WHAT IS REQUIRED - Every single entry must be restated word for word.

*** Opening of DATA TO PROCESS ***

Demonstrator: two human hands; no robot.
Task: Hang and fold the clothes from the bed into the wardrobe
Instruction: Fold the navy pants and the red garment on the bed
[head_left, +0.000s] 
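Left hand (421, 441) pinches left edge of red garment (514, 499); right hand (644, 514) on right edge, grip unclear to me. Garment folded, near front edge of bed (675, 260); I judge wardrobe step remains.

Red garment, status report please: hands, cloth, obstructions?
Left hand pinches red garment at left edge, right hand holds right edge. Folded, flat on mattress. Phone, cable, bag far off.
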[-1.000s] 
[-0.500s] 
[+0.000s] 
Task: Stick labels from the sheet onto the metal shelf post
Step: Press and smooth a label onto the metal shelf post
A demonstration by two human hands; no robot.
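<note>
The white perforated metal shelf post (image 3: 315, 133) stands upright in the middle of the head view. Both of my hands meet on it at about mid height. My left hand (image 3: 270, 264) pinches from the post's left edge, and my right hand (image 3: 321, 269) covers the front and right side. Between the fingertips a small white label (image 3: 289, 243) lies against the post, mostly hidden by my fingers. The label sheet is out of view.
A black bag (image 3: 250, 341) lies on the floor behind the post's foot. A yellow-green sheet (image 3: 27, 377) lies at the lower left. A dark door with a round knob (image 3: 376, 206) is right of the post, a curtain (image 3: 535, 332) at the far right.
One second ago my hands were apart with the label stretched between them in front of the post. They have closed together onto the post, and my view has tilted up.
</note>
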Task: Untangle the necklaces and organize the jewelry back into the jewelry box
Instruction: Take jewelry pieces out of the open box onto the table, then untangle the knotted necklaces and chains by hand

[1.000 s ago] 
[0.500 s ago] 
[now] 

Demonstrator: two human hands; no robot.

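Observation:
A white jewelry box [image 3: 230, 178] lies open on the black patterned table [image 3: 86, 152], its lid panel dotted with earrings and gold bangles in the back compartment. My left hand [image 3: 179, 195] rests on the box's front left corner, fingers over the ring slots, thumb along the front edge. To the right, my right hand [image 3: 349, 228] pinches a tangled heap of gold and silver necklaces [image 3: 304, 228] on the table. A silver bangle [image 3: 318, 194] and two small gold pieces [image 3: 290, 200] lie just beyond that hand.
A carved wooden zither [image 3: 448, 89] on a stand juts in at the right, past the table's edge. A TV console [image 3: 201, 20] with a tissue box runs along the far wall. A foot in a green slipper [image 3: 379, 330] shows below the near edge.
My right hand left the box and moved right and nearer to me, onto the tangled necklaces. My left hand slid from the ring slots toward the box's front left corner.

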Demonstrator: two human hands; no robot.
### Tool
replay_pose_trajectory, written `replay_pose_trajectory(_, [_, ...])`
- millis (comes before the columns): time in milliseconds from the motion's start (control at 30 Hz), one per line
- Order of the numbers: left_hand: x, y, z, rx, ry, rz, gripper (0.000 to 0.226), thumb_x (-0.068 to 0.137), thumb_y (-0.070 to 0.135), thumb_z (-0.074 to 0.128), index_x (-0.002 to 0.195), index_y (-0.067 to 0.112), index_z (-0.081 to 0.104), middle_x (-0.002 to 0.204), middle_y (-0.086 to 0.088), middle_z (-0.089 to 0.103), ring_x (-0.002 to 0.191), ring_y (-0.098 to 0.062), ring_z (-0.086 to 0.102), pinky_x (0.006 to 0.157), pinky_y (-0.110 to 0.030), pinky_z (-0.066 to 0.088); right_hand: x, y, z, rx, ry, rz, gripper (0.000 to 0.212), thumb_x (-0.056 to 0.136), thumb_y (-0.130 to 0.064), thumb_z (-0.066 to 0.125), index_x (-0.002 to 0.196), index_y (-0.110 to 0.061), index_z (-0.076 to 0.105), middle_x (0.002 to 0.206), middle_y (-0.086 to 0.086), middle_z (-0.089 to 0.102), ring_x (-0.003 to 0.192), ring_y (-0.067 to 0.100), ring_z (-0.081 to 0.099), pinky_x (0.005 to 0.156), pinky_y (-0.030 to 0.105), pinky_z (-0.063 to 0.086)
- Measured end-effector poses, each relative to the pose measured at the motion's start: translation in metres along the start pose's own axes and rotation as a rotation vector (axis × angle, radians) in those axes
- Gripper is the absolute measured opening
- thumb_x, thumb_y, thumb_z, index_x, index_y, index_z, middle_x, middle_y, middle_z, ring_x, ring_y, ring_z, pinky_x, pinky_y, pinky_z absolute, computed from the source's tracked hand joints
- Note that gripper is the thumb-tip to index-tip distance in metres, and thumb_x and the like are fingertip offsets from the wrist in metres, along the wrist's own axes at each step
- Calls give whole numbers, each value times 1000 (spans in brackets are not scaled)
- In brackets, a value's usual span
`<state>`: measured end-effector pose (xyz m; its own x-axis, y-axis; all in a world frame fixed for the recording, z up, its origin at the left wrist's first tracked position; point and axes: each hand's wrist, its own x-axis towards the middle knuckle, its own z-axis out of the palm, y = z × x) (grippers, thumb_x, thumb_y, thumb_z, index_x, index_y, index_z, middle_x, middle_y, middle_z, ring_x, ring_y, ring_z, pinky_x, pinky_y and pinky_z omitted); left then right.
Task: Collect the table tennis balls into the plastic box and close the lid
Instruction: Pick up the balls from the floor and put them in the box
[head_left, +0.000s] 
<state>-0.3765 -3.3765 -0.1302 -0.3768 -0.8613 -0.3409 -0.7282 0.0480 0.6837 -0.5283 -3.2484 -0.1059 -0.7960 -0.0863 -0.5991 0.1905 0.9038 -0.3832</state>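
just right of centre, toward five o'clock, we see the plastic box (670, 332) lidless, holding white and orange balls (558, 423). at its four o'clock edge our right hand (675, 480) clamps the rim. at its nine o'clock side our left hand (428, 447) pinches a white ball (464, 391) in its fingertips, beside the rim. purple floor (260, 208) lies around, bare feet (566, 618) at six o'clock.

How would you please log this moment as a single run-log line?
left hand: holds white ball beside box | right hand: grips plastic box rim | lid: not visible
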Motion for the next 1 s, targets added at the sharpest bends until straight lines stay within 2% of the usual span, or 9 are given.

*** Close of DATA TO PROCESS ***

EXERCISE OUTPUT -
Demonstrator: two human hands; no robot.
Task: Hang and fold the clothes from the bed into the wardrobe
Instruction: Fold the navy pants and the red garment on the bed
[head_left, +0.000s] 
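Left hand (421, 441) pinches left edge of red garment (514, 499); right hand (644, 514) on right edge, grip unclear to me. Garment folded, near front edge of bed (675, 260); I judge wardrobe step remains.

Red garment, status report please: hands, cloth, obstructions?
Left hand pinches red garment at left edge, right hand holds right edge. Folded, flat on mattress. Phone, cable, bag far off.
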[-1.000s] 
[-0.500s] 
[+0.000s] 
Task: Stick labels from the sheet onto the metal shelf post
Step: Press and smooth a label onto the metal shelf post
A demonstration by two human hands; no robot.
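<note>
The white perforated metal shelf post (image 3: 315, 133) stands upright in the middle of the head view. Both of my hands meet on it at about mid height. My left hand (image 3: 270, 264) pinches from the post's left edge, and my right hand (image 3: 321, 269) covers the front and right side. Between the fingertips a small white label (image 3: 289, 243) lies against the post, mostly hidden by my fingers. The label sheet is out of view.
A black bag (image 3: 250, 341) lies on the floor behind the post's foot. A yellow-green sheet (image 3: 27, 377) lies at the lower left. A dark door with a round knob (image 3: 376, 206) is right of the post, a curtain (image 3: 535, 332) at the far right.
One second ago my hands were apart with the label stretched between them in front of the post. They have closed together onto the post, and my view has tilted up.
</note>
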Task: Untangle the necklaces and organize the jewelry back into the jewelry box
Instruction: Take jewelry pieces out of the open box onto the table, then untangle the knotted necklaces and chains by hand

[1.000 s ago] 
[0.500 s ago] 
[now] 

Demonstrator: two human hands; no robot.

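Observation:
A white jewelry box [image 3: 230, 178] lies open on the black patterned table [image 3: 86, 152], its lid panel dotted with earrings and gold bangles in the back compartment. My left hand [image 3: 179, 195] rests on the box's front left corner, fingers over the ring slots, thumb along the front edge. To the right, my right hand [image 3: 349, 228] pinches a tangled heap of gold and silver necklaces [image 3: 304, 228] on the table. A silver bangle [image 3: 318, 194] and two small gold pieces [image 3: 290, 200] lie just beyond that hand.
A carved wooden zither [image 3: 448, 89] on a stand juts in at the right, past the table's edge. A TV console [image 3: 201, 20] with a tissue box runs along the far wall. A foot in a green slipper [image 3: 379, 330] shows below the near edge.
My right hand left the box and moved right and nearer to me, onto the tangled necklaces. My left hand slid from the ring slots toward the box's front left corner.
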
Demonstrator: two human hands; no robot.
### Tool
replay_pose_trajectory, written `replay_pose_trajectory(_, [_, ...])`
- millis (comes before the columns): time in milliseconds from the motion's start (control at 30 Hz), one per line
- Order of the numbers: left_hand: x, y, z, rx, ry, rz, gripper (0.000 to 0.226), thumb_x (-0.068 to 0.137), thumb_y (-0.070 to 0.135), thumb_z (-0.074 to 0.128), index_x (-0.002 to 0.195), index_y (-0.067 to 0.112), index_z (-0.081 to 0.104), middle_x (-0.002 to 0.204), middle_y (-0.086 to 0.088), middle_z (-0.089 to 0.103), ring_x (-0.002 to 0.191), ring_y (-0.098 to 0.062), ring_z (-0.086 to 0.102), pinky_x (0.006 to 0.157), pinky_y (-0.110 to 0.030), pinky_z (-0.066 to 0.088); right_hand: x, y, z, rx, ry, rz, gripper (0.000 to 0.212), thumb_x (-0.056 to 0.136), thumb_y (-0.130 to 0.064), thumb_z (-0.066 to 0.125), index_x (-0.002 to 0.196), index_y (-0.110 to 0.061), index_z (-0.076 to 0.105), middle_x (0.002 to 0.206), middle_y (-0.086 to 0.086), middle_z (-0.089 to 0.102), ring_x (-0.003 to 0.192), ring_y (-0.067 to 0.100), ring_z (-0.081 to 0.099), pinky_x (0.005 to 0.156), pinky_y (-0.030 to 0.105), pinky_z (-0.063 to 0.086)
- Measured end-effector poses, each relative to the pose measured at the motion's start: translation in metres along the start pose's own axes and rotation as a rotation vector (axis × angle, radians) in those axes
- Gripper is the absolute measured opening
- thumb_x, thumb_y, thumb_z, index_x, index_y, index_z, middle_x, middle_y, middle_z, ring_x, ring_y, ring_z, pinky_x, pinky_y, pinky_z absolute, computed from the source's tracked hand joints
- Note that gripper is the thumb-tip to index-tip distance in metres, and thumb_x and the like are fingertip offsets from the wrist in metres, along the wrist's own axes at each step
- Calls give whole numbers, each value times 1000 (spans in brackets are not scaled)
- In brackets, a value's usual span
`<state>`: measured end-effector pose (xyz m; its own x-axis, y-axis; all in a world frame fixed for the recording, z up, its origin at the left wrist's first tracked position; point and axes: each hand's wrist, its own x-axis towards the middle knuckle, its own z-axis out of the palm, y = z × x) (grippers, thumb_x, thumb_y, thumb_z, index_x, index_y, index_z, middle_x, middle_y, middle_z, ring_x, ring_y, ring_z, pinky_x, pinky_y and pinky_z omitted); left then right.
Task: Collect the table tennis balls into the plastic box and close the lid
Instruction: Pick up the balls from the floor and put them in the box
[head_left, +0.000s] 
<state>-0.3765 -3.3765 -0.1302 -0.3768 -0.8613 -0.3409 -0.7282 0.0480 0.6837 -0.5283 -3.2484 -0.1059 -0.7960 -0.0863 -0.5991 0.1905 0.9038 -0.3832</state>
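just right of centre, toward five o'clock, we see the plastic box (670, 332) lidless, holding white and orange balls (558, 423). at its four o'clock edge our right hand (675, 480) clamps the rim. at its nine o'clock side our left hand (428, 447) pinches a white ball (464, 391) in its fingertips, beside the rim. purple floor (260, 208) lies around, bare feet (566, 618) at six o'clock.

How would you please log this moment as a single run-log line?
left hand: holds white ball beside box | right hand: grips plastic box rim | lid: not visible
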Motion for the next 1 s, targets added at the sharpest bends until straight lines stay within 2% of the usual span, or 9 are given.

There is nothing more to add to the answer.